▸ Problem description:
Below are some entries. Copy each line that holds the string "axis".

▸ Excerpted data:
↓↓↓

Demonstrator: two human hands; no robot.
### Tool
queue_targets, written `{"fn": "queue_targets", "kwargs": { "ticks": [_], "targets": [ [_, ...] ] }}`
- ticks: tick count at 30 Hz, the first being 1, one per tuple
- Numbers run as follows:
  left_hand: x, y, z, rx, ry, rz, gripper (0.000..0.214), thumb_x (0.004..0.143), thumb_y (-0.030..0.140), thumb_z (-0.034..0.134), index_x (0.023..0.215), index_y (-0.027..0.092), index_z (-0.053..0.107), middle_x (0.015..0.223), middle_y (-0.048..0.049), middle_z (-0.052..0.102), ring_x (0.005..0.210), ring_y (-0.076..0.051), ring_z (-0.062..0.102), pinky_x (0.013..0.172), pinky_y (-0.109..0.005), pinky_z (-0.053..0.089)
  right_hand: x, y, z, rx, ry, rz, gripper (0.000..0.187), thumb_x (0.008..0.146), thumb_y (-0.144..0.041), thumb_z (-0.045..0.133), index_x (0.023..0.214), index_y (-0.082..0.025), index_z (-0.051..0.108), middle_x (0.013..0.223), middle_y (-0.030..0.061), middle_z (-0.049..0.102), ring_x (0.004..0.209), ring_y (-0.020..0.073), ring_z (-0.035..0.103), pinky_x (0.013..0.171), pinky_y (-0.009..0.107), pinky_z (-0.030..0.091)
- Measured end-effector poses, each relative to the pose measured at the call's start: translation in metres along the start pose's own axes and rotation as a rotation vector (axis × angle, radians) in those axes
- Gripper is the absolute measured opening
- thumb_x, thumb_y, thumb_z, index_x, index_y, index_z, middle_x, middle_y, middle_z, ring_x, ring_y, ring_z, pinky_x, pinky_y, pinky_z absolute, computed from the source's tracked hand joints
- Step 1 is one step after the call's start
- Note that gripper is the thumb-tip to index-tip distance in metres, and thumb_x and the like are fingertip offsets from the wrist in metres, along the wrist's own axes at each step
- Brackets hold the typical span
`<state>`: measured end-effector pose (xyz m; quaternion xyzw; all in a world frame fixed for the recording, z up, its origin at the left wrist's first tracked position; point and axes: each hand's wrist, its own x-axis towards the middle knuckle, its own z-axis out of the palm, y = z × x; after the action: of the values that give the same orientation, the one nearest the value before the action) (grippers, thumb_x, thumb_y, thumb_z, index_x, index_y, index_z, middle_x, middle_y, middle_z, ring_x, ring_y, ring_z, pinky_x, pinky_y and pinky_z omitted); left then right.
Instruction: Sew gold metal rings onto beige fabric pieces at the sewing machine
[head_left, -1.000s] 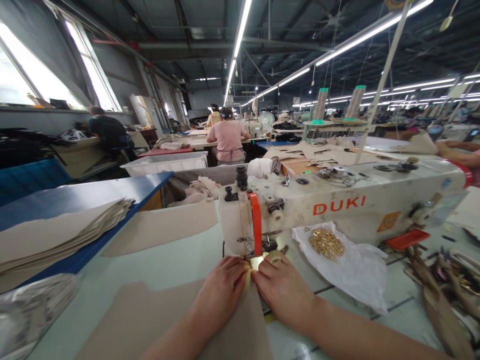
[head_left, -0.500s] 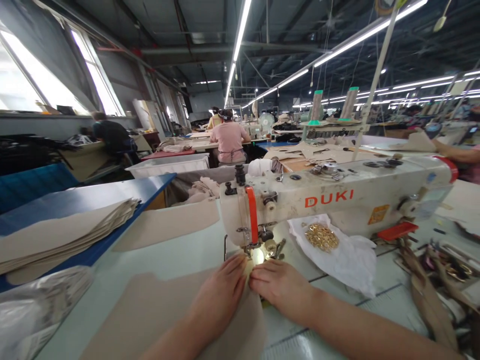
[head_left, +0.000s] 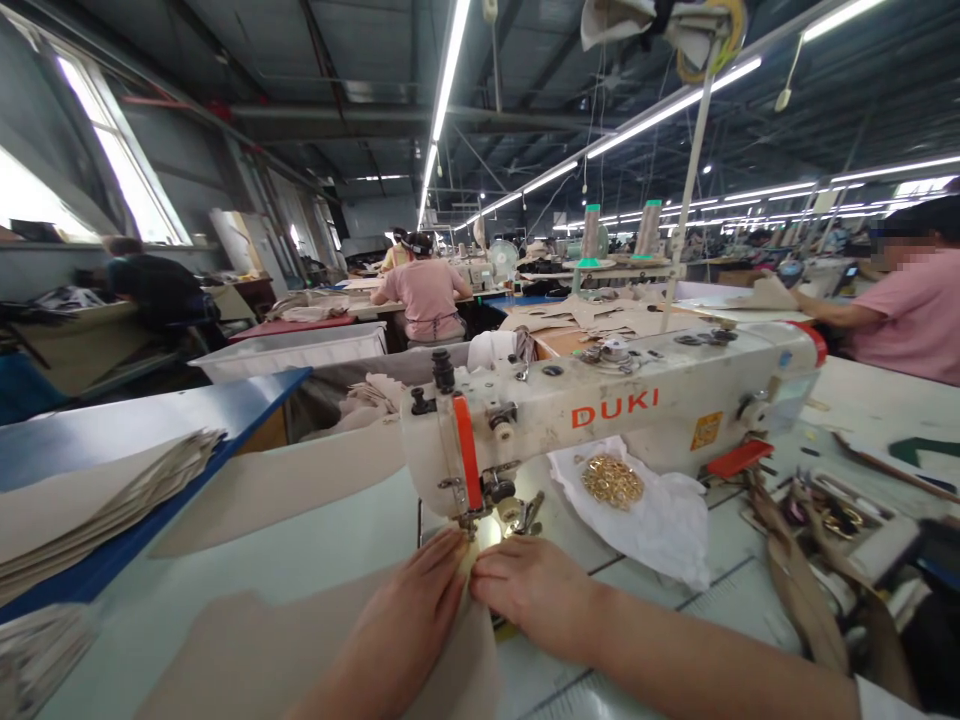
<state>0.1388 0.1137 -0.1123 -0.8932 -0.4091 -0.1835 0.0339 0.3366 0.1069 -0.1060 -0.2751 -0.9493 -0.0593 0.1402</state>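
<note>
A large beige fabric piece lies on the pale green sewing table and runs up to the needle of a white DUKI sewing machine. Left of the presser foot, my left hand is closed on the fabric's edge, fingertips close to the needle. My right hand grips the same edge from the right, fingers bent and pressed together. Between the two hands the small machine lamp lights the fabric. The fingers hide the needle point and the edge beneath them.
Gold metal pieces lie on a white cloth by the machine. Farther right are tan straps and a tool tray. Stacked beige panels rest on a blue table. A co-worker sits at the right.
My view has turned right, so the scene sits farther left and more of the co-worker at the right shows. Both hands stay at the needle on the fabric.
</note>
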Motion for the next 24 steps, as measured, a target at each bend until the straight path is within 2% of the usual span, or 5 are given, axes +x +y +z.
{"fn": "queue_targets", "kwargs": {
  "ticks": [8, 18, 24],
  "targets": [
    [0.0037, 0.0009, -0.0022, -0.058, 0.033, -0.026, 0.031, 0.089, 0.023, 0.047, 0.115, 0.018, 0.063, 0.122, -0.0083, 0.064, 0.11, -0.022, 0.061, 0.095, -0.038, 0.05, 0.0017, 0.0011, 0.0011, 0.01, -0.008, 0.021, 0.009, 0.091, -0.019, 0.051, 0.09, -0.014, 0.059, 0.093, 0.0033, 0.064, 0.091, 0.0169, 0.056, 0.081, 0.028, 0.043],
    [0.0029, 0.0034, -0.0024, -0.031, -0.034, -0.065, 0.034, 0.089, 0.023, 0.044, 0.117, 0.016, 0.06, 0.124, -0.011, 0.062, 0.114, -0.022, 0.058, 0.097, -0.039, 0.048, 0.0007, 0.0, 0.0018, 0.038, -0.01, 0.016, 0.01, 0.091, -0.018, 0.051, 0.089, -0.014, 0.06, 0.092, 0.0048, 0.064, 0.091, 0.0169, 0.056, 0.082, 0.028, 0.043],
    [0.0055, 0.0051, -0.0033, -0.093, -0.014, -0.112, 0.032, 0.088, 0.023, 0.047, 0.116, 0.017, 0.06, 0.124, -0.0105, 0.062, 0.113, -0.023, 0.059, 0.098, -0.04, 0.048, 0.0014, 0.0027, 0.0036, 0.061, 0.0, 0.013, 0.01, 0.09, -0.017, 0.051, 0.093, -0.013, 0.06, 0.093, 0.0052, 0.064, 0.093, 0.0168, 0.056, 0.085, 0.028, 0.044]
  ]
}}
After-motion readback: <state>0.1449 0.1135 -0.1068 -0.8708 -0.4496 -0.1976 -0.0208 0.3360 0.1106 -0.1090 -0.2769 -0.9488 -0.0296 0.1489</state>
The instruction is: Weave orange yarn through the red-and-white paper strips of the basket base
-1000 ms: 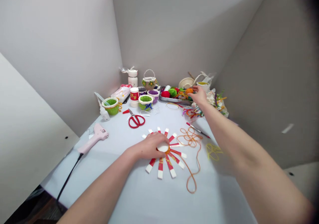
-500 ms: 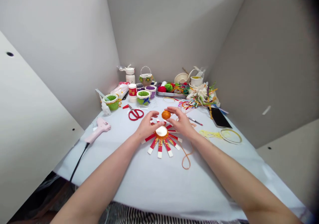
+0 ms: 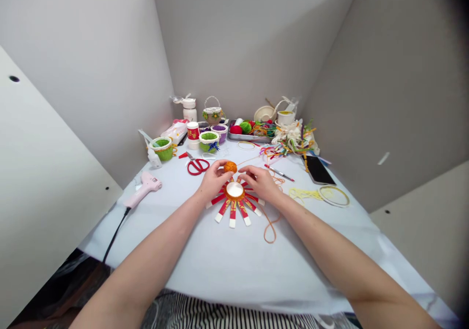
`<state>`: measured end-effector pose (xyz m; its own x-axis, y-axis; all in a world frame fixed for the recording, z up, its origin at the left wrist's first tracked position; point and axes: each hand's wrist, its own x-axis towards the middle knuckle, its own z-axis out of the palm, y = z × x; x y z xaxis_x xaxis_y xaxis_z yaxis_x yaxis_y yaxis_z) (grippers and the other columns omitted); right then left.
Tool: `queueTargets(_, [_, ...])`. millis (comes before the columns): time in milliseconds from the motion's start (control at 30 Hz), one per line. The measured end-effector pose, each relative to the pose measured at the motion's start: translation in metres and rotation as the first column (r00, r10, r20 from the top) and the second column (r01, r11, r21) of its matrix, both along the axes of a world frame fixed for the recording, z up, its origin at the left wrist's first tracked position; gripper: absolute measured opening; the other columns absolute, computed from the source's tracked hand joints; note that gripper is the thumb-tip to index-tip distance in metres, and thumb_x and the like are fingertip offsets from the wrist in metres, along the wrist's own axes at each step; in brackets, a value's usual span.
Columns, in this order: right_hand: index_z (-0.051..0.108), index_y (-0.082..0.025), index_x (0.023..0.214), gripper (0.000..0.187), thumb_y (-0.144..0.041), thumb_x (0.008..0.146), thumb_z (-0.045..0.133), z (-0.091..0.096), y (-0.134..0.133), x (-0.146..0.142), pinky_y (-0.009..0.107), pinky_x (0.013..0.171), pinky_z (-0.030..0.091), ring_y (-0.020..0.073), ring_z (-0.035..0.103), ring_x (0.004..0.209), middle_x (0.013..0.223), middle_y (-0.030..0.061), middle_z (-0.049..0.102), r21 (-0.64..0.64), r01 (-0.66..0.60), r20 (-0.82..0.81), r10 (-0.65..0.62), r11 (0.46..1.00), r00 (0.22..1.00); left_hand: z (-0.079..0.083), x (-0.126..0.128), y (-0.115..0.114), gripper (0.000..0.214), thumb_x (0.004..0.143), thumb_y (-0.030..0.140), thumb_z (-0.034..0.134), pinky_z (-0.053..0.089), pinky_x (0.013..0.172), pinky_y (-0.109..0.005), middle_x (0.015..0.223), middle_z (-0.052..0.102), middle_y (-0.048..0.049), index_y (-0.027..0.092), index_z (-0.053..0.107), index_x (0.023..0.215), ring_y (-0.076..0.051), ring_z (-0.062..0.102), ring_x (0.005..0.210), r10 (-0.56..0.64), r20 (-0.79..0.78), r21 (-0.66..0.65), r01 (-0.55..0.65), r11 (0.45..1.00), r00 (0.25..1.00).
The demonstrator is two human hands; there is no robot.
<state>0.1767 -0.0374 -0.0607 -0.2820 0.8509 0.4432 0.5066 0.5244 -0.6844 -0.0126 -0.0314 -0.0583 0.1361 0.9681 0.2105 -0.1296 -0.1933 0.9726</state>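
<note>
My left hand (image 3: 213, 180) is closed round a small ball of orange yarn (image 3: 230, 167), above the far side of a cut paper cup (image 3: 234, 189). The cup's wall is slit into red strips with white ends that fan out flat like rays, and orange yarn is wound round its white base. My right hand (image 3: 258, 181) hovers over the right-hand strips, its fingers bent and close to the ball; whether a strand lies between its fingertips is too small to tell. A loose loop of orange yarn (image 3: 270, 234) lies right of the cup.
Red-handled scissors (image 3: 198, 167) and a pink glue gun (image 3: 146, 187) lie to the left. A pen (image 3: 279, 173), a phone (image 3: 318, 170) and a yellow hoop (image 3: 334, 196) are on the right. Small baskets, a metal tray (image 3: 249, 137) of yarn and a yarn heap (image 3: 293, 136) line the back.
The orange yarn ball has passed from my right hand to my left hand, moving leftward. My right hand has let go of it and stays near the strips.
</note>
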Motion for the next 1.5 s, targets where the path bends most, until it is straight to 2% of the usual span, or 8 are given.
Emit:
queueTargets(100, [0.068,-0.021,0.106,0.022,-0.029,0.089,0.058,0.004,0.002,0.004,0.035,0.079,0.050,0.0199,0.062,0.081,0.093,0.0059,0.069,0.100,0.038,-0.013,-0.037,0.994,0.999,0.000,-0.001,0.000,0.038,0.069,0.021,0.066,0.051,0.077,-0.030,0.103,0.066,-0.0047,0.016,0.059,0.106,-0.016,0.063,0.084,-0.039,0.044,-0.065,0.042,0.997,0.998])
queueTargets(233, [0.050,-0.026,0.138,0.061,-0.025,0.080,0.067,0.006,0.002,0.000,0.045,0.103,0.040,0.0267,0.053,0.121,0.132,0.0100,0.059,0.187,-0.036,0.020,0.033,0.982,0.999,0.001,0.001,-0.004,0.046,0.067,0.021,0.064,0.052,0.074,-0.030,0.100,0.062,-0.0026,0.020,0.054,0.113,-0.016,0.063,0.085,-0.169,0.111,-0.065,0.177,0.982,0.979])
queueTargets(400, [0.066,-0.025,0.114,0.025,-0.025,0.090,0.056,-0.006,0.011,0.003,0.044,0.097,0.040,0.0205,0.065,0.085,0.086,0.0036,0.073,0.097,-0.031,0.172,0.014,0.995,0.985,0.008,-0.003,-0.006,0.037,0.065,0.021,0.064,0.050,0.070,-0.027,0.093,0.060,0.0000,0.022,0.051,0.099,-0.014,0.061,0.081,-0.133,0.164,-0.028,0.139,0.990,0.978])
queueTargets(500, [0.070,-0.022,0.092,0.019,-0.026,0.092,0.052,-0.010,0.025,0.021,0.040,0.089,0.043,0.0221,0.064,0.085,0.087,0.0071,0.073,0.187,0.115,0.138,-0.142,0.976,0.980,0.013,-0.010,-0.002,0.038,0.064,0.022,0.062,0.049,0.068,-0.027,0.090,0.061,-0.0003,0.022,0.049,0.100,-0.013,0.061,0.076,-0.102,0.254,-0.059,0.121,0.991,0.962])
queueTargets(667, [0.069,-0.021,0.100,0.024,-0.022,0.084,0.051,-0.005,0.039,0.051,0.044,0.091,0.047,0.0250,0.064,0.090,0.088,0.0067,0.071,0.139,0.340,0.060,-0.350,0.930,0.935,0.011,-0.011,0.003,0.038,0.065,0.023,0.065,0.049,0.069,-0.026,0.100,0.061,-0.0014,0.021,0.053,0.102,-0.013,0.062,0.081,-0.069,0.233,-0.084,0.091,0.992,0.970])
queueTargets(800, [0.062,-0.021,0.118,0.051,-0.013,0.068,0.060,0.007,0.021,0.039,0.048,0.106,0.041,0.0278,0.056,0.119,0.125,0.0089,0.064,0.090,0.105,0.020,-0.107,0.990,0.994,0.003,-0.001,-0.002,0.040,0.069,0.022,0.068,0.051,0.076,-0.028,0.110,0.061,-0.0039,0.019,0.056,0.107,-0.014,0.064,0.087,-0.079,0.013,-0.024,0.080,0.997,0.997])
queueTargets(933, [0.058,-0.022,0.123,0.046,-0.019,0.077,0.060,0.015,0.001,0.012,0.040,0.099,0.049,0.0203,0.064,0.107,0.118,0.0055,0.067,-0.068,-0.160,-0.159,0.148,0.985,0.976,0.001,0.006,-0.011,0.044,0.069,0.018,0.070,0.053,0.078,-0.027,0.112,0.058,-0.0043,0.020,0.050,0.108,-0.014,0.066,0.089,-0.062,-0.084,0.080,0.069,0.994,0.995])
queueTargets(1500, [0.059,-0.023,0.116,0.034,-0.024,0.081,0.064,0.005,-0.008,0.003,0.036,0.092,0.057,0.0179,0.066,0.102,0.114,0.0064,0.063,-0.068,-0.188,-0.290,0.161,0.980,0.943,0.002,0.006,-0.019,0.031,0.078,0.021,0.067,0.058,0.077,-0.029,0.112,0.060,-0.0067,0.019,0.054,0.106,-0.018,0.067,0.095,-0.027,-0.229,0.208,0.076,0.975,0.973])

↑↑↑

▸ Expected answer:
- Measured end-effector poses, each relative to the pose measured at the call's start: translation in metres along the start pose's own axes and rotation as a rotation vector (axis × angle, radians) in those axes
`<state>`: measured end-effector pose (xyz m; quaternion xyzw; all in a world frame fixed for the recording, z up, its origin at the left wrist's first tracked position; point and axes: each hand's wrist, its own x-axis towards the middle knuckle, its own z-axis out of the palm, y = z × x; after the action: of the values that give the same orientation, the one nearest the value before the action) (grippers, thumb_x, thumb_y, thumb_z, index_x, index_y, index_z, middle_x, middle_y, middle_z, ring_x, ring_y, ring_z, pinky_x, pinky_y and pinky_z omitted); left then right.
`<state>`: measured end-effector pose (xyz m; its own x-axis, y-axis; all in a world frame fixed for the recording, z up, its origin at the left wrist's first tracked position; point and axes: each hand's wrist, its own x-axis towards the middle knuckle, its own z-axis out of the palm, y = z × x; x y z xaxis_x xaxis_y xaxis_z yaxis_x yaxis_y yaxis_z) (grippers and the other columns omitted); right then left.

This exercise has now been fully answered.